Tuesday, December 24, 2013

The Possibility of 'Enough' (Hannah Rand)




"It was cold that night,
just like tonight,
the stars were burning bright
like angels taking flight

But nothing in the world --
nothing in our world --
nothing in the world felt really right"



What to do when everything is full of beauty and it's still all wrong? The creche is ready to welcome Jesus, it's "O Holy Night" time, and we're still squirming in our own skin, or keeping vigil over a deathbed, or rushing to some finish line we can't quite define. 
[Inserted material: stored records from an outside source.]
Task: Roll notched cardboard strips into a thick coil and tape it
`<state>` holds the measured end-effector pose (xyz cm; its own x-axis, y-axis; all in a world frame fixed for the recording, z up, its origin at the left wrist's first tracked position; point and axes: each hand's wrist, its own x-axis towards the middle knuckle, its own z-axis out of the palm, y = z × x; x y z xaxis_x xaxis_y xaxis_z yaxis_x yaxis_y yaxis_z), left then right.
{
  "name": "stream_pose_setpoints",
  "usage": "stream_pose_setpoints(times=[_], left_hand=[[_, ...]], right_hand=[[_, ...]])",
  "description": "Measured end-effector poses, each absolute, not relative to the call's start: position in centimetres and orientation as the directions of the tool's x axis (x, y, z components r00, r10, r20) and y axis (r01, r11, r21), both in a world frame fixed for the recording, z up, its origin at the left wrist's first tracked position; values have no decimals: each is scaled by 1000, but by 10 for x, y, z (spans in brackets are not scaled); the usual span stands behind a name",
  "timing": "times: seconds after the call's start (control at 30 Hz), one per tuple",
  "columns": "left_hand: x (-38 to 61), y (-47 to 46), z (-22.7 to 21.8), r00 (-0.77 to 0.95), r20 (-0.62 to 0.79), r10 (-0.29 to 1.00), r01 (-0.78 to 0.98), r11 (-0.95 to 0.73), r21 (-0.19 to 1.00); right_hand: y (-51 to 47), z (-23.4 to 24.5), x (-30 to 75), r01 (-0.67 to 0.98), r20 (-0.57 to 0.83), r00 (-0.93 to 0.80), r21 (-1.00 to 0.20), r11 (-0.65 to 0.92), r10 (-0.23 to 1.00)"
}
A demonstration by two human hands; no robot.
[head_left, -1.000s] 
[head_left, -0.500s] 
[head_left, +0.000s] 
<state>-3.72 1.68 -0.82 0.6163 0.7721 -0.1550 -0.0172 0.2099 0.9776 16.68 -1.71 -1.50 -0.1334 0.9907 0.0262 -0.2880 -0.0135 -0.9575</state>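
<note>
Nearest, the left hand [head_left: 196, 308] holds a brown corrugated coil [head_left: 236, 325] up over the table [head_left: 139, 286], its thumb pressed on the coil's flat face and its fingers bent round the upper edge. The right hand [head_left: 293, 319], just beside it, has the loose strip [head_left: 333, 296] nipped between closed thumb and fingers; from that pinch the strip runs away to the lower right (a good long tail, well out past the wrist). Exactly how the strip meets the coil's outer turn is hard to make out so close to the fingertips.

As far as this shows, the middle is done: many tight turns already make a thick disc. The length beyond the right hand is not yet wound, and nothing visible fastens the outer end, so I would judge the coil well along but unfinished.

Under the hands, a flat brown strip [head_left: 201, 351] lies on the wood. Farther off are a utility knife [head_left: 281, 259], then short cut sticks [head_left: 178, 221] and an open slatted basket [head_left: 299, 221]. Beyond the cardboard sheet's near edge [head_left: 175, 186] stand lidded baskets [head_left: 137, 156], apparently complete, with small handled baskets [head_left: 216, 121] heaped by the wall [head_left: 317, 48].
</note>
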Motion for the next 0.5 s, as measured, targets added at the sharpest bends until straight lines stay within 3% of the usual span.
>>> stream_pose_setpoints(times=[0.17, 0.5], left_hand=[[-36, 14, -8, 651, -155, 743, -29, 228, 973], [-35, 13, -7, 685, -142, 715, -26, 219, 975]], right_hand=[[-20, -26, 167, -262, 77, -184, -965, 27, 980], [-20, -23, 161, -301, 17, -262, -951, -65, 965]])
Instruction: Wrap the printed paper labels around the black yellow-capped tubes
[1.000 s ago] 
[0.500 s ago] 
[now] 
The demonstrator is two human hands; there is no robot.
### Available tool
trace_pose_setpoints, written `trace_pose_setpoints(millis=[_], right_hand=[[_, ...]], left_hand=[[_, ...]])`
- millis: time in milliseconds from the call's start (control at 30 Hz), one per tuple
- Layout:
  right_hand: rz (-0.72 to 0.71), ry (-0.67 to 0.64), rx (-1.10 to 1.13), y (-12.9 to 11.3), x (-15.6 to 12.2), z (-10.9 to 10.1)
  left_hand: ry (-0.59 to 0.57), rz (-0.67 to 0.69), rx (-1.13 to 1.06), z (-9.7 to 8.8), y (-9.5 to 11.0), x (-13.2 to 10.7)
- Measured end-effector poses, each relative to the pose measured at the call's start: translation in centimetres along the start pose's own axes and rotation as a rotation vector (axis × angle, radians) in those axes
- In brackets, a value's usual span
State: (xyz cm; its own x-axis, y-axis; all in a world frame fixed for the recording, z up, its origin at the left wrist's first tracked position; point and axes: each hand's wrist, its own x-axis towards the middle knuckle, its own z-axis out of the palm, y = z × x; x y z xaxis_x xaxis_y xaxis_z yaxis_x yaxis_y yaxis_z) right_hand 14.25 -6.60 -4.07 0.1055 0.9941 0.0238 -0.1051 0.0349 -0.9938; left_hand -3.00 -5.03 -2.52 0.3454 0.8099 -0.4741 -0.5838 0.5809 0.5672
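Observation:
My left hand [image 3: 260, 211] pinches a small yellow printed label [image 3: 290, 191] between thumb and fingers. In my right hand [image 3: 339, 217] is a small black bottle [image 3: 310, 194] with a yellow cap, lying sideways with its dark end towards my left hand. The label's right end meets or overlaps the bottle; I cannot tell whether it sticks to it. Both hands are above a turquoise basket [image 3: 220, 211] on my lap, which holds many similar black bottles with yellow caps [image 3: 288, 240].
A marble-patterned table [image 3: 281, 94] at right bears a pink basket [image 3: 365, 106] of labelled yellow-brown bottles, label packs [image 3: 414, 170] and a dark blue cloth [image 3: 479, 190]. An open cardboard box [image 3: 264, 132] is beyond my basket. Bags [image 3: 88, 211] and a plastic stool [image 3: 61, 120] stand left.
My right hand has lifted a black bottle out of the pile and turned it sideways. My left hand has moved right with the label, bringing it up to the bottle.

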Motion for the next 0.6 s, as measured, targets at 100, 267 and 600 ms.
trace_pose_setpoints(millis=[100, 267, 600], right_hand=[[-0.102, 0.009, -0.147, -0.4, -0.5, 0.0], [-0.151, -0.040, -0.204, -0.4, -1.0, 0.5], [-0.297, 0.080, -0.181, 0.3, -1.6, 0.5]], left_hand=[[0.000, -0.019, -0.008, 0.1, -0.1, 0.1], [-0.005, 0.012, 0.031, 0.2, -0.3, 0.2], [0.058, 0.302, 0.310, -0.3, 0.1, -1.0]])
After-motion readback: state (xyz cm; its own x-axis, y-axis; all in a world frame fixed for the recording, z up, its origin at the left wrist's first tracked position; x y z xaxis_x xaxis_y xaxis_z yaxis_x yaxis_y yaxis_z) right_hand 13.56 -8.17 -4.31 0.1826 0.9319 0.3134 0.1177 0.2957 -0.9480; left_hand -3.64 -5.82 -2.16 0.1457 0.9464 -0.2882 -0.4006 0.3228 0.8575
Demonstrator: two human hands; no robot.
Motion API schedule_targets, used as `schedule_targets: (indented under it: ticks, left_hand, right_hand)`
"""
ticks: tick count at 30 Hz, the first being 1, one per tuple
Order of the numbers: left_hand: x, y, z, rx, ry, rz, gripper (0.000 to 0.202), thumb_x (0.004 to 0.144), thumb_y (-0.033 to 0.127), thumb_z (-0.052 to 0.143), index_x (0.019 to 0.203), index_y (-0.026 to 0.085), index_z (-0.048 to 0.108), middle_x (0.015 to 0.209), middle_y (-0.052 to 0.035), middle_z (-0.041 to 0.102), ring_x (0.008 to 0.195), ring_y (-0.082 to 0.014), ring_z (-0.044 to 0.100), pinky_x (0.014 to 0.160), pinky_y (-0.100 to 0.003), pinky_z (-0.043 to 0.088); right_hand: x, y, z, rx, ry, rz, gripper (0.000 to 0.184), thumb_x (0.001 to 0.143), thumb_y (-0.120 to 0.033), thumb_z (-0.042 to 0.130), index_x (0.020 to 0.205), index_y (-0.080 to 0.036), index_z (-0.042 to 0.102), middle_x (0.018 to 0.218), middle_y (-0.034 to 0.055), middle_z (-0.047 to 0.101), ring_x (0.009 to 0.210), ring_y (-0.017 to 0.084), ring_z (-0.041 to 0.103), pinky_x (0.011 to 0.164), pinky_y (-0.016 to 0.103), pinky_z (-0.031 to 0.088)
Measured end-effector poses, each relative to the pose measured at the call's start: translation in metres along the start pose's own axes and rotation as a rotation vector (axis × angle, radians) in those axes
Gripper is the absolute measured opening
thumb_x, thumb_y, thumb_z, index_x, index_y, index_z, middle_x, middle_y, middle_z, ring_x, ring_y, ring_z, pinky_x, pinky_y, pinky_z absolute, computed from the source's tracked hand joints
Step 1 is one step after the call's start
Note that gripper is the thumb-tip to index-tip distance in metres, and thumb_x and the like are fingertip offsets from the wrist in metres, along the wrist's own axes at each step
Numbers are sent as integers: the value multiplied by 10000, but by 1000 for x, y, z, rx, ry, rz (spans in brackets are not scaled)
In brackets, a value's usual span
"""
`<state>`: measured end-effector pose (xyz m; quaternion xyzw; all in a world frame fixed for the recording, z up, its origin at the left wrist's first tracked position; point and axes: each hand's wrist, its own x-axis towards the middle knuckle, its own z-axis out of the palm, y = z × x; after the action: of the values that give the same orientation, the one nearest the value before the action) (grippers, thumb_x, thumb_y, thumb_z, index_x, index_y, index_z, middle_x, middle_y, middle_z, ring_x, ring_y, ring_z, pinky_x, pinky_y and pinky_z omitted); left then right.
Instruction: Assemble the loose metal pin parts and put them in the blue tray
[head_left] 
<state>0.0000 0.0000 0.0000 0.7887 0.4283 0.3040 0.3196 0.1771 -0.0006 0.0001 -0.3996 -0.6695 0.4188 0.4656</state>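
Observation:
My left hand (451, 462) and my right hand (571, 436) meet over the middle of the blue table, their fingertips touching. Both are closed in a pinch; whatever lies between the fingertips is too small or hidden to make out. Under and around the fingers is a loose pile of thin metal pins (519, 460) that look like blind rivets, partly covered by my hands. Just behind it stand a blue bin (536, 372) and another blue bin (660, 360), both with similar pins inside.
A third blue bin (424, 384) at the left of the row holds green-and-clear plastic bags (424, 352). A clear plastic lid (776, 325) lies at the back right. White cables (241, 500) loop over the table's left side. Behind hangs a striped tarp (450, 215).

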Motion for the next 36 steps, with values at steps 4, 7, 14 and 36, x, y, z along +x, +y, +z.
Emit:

But maybe that's exactly as it always happens at Christmas, and we just normally don't see it. Brené Brown reflects:

"I went back [to church] for the wrong reasons. I really went back because [in my breakdown] I was like 'This is hard, this hurts' and I went back to church thinking that it would be like an epidural, like it would take the pain away... [but] faith and church was not like an epidural for me at all. It was like a midwife, who just stood next to me, and said:
'Push. This is supposed to hurt a little bit.'


Advent, as it brings us right to the threshold of Christmas, is supposed to hurt a little. All our wild longings, our needs, the brokenness and violence of the world... there are no insta-tools to answer and fix these. Jesus doesn't come with a super easy cure for sorrow or a quick-fix for fear. He comes with nothing 'obvious' at all, born simply from the blood and tears and determination of his mother, the faithfulness and hopefulness of his father... into a little nowhere place in a nowhere town.


"you came with nothing
you came with nothing but love
you came to show us:
love might be enough"

Lindsey: I often wonder about the familiar characters of the Christmas story, whether they experienced the signs and wonders of angels and a star, and God’s movement among us, with the same bewildered, uncertain curiosity that I sometimes feel when I glimpse God moving. Frequently, when I experience God, I am not quite sure what is happening, or if I am imagining things, but I try to be able to say, maybe, just maybe, God is up to something here

Perhaps Mary and Joseph and the shepherds knew exactly what was going on -- how huge and important this moment was. Perhaps. Or perhaps in the midst of the uncertainty, in the tension between the expected Messiah and the stable birth, in the company of this strange cast of characters, they rested in what might be. Perhaps for them, as for us, the simple miracle is that in the glowing light of that manger, we can open ourselves to the possibility, give our hearts to the idea, choose to believe together that Love might be enough.  



  
With Nothing by Hannah Rand and Me, You & Her 
(HERE for more album info and free download from the artists!)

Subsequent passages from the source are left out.